# What is required
Take the line containing "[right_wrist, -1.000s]" and all lines after it to the end of the records, and output them exactly.

———

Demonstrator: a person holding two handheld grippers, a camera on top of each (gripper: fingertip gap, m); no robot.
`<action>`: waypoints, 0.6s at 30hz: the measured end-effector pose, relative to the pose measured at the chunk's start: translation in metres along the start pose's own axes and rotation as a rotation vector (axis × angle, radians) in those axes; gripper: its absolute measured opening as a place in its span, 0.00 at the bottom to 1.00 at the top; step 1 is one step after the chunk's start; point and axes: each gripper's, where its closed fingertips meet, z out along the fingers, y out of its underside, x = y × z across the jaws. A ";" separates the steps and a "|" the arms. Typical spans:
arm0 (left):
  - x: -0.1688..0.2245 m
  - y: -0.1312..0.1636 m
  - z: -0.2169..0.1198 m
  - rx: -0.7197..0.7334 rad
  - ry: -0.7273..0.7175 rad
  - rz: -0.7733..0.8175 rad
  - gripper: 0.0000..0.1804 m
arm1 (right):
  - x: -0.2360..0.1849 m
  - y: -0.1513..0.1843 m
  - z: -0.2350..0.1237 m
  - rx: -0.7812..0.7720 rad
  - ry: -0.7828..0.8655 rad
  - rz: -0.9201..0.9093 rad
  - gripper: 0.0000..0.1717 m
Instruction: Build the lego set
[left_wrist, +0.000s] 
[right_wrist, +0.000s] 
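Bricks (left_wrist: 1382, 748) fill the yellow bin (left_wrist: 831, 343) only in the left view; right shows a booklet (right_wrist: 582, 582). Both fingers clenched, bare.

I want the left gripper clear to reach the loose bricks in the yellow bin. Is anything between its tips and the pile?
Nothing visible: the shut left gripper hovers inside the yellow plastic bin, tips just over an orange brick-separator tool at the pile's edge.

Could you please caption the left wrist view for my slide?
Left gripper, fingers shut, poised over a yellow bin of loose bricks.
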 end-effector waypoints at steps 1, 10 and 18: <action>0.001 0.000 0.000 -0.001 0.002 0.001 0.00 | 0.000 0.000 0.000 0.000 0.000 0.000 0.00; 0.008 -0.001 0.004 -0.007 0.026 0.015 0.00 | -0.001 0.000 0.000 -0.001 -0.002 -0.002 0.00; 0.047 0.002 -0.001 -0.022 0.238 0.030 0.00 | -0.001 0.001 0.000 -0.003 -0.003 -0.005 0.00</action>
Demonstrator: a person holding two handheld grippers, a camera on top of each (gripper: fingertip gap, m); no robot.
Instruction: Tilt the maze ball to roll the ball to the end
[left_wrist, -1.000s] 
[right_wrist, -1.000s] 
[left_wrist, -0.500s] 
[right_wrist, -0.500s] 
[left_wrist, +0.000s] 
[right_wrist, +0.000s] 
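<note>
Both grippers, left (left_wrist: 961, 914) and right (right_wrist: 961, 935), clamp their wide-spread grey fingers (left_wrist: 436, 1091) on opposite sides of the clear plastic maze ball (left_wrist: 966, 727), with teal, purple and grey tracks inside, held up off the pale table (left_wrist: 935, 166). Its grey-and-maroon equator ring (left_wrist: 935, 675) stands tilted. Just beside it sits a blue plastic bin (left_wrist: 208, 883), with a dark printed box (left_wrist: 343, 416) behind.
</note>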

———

# Answer to the exercise
[right_wrist, -1.000s] 
[left_wrist, -0.500s] 
[right_wrist, -0.500s] 
[left_wrist, +0.000s] 
[right_wrist, +0.000s] 
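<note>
Both grippers, left (left_wrist: 961, 914) and right (right_wrist: 961, 935), clamp their wide-spread grey fingers (left_wrist: 436, 1091) on opposite sides of the clear plastic maze ball (left_wrist: 966, 727), with teal, purple and grey tracks inside, held up off the pale table (left_wrist: 935, 166). Its grey-and-maroon equator ring (left_wrist: 935, 675) stands tilted. Just beside it sits a blue plastic bin (left_wrist: 208, 883), with a dark printed box (left_wrist: 343, 416) behind.
</note>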

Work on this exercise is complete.